Task directions:
Your answer should be one number: how many lines of the records hold the string "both".

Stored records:
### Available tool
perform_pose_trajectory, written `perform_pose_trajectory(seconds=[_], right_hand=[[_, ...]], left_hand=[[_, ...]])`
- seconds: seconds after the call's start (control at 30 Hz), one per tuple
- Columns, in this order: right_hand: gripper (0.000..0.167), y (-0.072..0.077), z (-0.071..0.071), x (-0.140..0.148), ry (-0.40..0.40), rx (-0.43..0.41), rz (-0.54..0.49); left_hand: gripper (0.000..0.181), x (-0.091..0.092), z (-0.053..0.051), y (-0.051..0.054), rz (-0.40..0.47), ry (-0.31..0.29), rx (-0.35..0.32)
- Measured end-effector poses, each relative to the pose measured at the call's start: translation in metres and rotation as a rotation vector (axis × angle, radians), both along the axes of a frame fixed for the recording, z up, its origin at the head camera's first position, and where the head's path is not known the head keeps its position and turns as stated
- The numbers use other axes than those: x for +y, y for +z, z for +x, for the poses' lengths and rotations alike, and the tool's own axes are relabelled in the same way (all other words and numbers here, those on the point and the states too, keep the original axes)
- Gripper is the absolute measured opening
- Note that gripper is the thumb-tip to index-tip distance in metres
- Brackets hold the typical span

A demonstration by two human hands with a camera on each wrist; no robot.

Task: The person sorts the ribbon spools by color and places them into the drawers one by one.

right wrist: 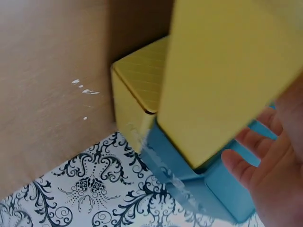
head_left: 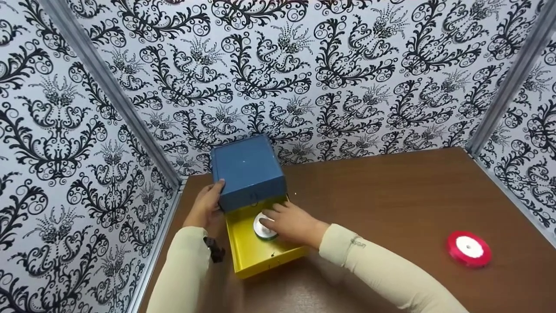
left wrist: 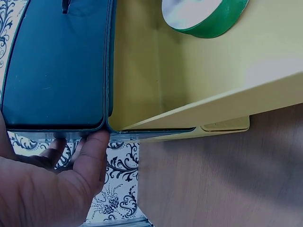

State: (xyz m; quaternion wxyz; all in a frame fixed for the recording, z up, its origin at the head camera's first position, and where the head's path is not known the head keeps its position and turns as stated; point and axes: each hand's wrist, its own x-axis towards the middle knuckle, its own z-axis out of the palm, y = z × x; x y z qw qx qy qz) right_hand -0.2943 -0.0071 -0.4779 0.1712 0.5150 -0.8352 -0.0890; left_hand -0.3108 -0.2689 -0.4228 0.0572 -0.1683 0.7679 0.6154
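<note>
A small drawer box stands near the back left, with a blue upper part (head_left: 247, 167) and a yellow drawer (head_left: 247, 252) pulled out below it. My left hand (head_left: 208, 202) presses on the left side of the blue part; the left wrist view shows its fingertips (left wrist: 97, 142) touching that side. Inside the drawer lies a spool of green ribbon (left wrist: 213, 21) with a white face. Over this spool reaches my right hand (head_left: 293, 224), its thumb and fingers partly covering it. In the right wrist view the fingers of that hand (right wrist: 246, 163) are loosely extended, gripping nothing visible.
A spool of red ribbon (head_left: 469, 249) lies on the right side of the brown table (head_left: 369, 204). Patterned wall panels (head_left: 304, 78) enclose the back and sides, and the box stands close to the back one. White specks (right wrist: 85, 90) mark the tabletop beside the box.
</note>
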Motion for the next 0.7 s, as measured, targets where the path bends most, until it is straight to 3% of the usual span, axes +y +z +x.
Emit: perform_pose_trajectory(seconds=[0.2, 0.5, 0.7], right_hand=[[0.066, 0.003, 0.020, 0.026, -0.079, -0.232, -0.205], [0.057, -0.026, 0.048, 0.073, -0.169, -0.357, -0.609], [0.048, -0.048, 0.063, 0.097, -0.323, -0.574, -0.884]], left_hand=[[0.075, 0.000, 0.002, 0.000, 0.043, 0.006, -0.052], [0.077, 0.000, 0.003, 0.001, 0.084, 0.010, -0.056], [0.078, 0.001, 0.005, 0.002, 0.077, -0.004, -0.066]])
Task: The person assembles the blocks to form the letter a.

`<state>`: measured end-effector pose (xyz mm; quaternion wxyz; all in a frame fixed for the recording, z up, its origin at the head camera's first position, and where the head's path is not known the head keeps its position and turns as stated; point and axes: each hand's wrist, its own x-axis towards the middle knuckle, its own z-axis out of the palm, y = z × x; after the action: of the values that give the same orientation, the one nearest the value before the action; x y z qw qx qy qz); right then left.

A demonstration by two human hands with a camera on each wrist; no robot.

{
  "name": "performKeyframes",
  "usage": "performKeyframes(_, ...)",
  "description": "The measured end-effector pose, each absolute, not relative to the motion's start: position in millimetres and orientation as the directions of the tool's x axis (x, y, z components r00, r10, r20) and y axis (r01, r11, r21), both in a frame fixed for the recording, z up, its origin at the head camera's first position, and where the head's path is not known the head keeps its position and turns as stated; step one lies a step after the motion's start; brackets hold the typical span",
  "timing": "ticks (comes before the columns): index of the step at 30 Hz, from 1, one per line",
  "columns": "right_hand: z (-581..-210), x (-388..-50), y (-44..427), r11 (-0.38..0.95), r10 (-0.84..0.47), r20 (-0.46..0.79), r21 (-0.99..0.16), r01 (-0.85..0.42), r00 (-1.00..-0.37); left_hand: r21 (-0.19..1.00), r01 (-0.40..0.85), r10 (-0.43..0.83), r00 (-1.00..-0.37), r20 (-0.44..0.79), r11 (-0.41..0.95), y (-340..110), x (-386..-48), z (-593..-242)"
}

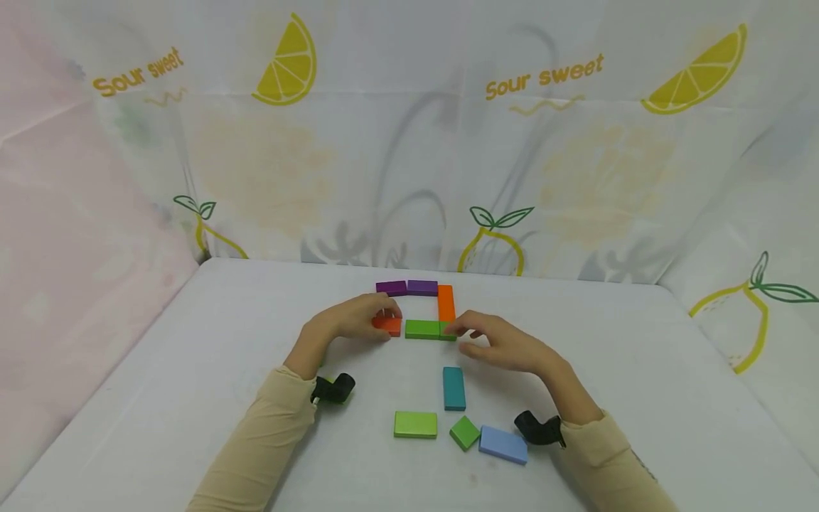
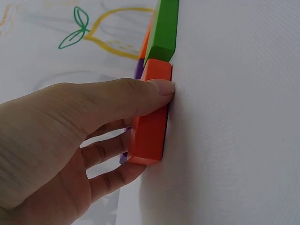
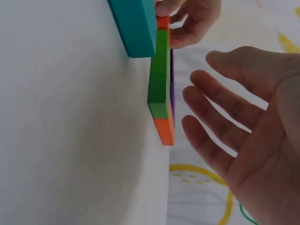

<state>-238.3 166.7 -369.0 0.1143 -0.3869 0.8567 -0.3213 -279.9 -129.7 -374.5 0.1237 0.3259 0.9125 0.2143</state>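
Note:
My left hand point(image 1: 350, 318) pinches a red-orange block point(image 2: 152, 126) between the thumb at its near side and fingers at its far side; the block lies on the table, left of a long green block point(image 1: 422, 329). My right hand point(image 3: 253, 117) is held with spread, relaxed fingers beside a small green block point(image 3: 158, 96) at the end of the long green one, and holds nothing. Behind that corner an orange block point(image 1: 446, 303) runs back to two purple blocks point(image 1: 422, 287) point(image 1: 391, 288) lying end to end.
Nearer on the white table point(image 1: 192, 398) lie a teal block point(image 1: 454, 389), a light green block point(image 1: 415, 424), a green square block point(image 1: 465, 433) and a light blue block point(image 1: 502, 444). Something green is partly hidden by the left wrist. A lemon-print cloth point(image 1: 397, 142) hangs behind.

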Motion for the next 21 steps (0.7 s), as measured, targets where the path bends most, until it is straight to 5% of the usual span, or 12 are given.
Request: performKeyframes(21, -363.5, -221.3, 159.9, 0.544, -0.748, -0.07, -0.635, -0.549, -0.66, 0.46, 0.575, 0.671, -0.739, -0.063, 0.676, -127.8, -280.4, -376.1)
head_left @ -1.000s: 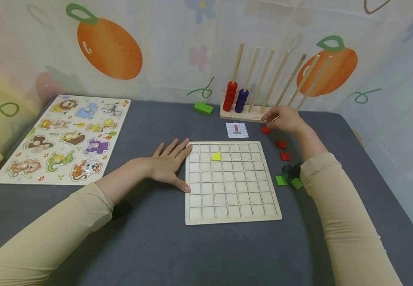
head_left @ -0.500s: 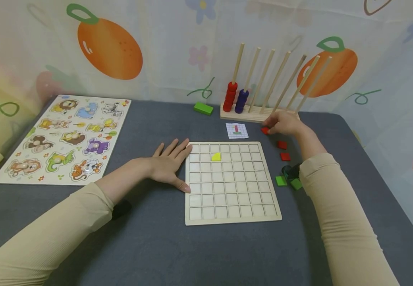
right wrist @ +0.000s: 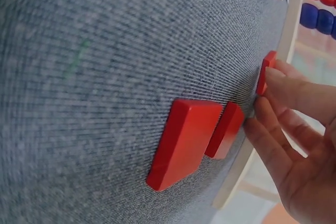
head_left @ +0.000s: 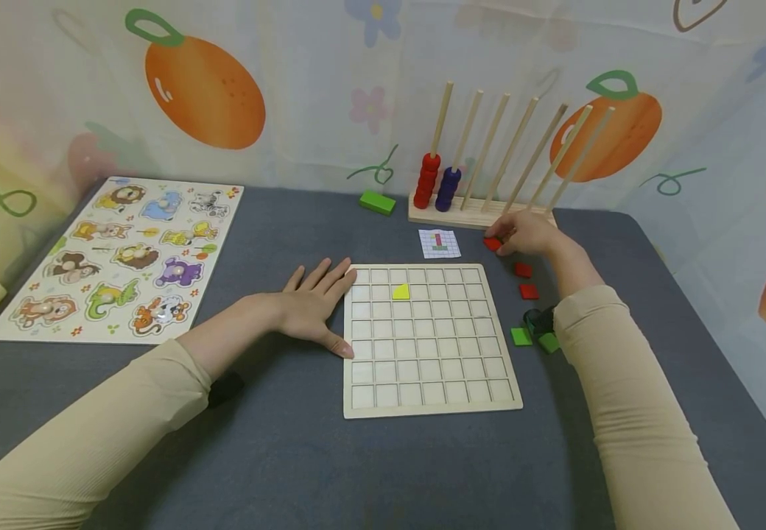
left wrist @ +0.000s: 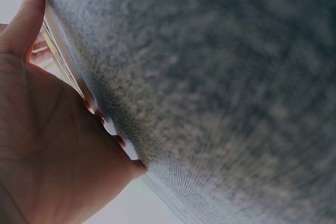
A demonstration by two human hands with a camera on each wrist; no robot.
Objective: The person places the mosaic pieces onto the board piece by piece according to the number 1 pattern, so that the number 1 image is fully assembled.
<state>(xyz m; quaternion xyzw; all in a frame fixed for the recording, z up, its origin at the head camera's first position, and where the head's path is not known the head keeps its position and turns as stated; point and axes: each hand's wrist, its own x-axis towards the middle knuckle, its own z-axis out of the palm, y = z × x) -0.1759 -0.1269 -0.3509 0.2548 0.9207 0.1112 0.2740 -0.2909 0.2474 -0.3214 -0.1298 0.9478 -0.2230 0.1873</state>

Answer for the task:
2